The law requires different levels of competency for the signing of various documents such as contracts, wills, appointing guardians and providing informed consent for medical treatment. The capacity to sign a will can only be determined medically and not legally. In cases in which a lawsuit claims a testator was not competent when he or she signed a will, the court will look at medical testimony before making a decision.

Testamentary capacity

The level of capacity required by law to make a will is low. A will is considered legally valid as long as the testator — at the time of signing the will — understands the nature of the property in the will, knows that he or she is signing a will and whom his or her natural heirs would be. According to the law, a stroke victim, or a person living with Alzheimer’s, may still be capable of signing a will. Speech or physical impairment, and even occasional mental impairment do not necessarily remove a person’s capacity to make a will.

Grounds for challenging validity of a will

To avoid problems, some people take precautions if the testator is not of sound health. They have additional witnesses present, and even record interviews with witnesses before the will is signed. Two potential grounds for challenging a will’s validity include the following:

  • Undue influence — If there is evidence that your loved one signed the will under duress, or was coerced into signing a will in which the wishes of another person replaced his or hers, it may invalidate the will. Similarly, if a person influences the testator to disinherit one heir in favor of another, it may invalidate the will.
  • Fraud – Any form of fraud during the creation of a will can result in its invalidation if proven. An example is a grandparent asking a child or grandchild to help with drafting a will because he or she struggles to read. That person can make fraudulent entries to benefit him or herself, and the testator will trustfully sign the document without knowledge of fraud.
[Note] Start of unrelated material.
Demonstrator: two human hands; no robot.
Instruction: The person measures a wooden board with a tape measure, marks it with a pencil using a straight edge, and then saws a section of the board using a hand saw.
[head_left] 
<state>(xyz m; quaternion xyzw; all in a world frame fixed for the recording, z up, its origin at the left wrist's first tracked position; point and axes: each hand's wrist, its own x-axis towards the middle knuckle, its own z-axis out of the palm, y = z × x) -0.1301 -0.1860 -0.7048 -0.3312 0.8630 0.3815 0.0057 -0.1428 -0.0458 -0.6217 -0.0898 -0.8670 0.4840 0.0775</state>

These are but some of the many ways in which undue influence and fraud can get testators to change their wills. Experienced estate planning attorneys can assist individuals with drafting valid wills. An attorney can also help you to proceed with challenging your loved ones will if you suspect it was signed under duress or without legal capacity. A knowledgeable attorney can examine your suspicions and assess your allegations to determine the viability of a legal challenge.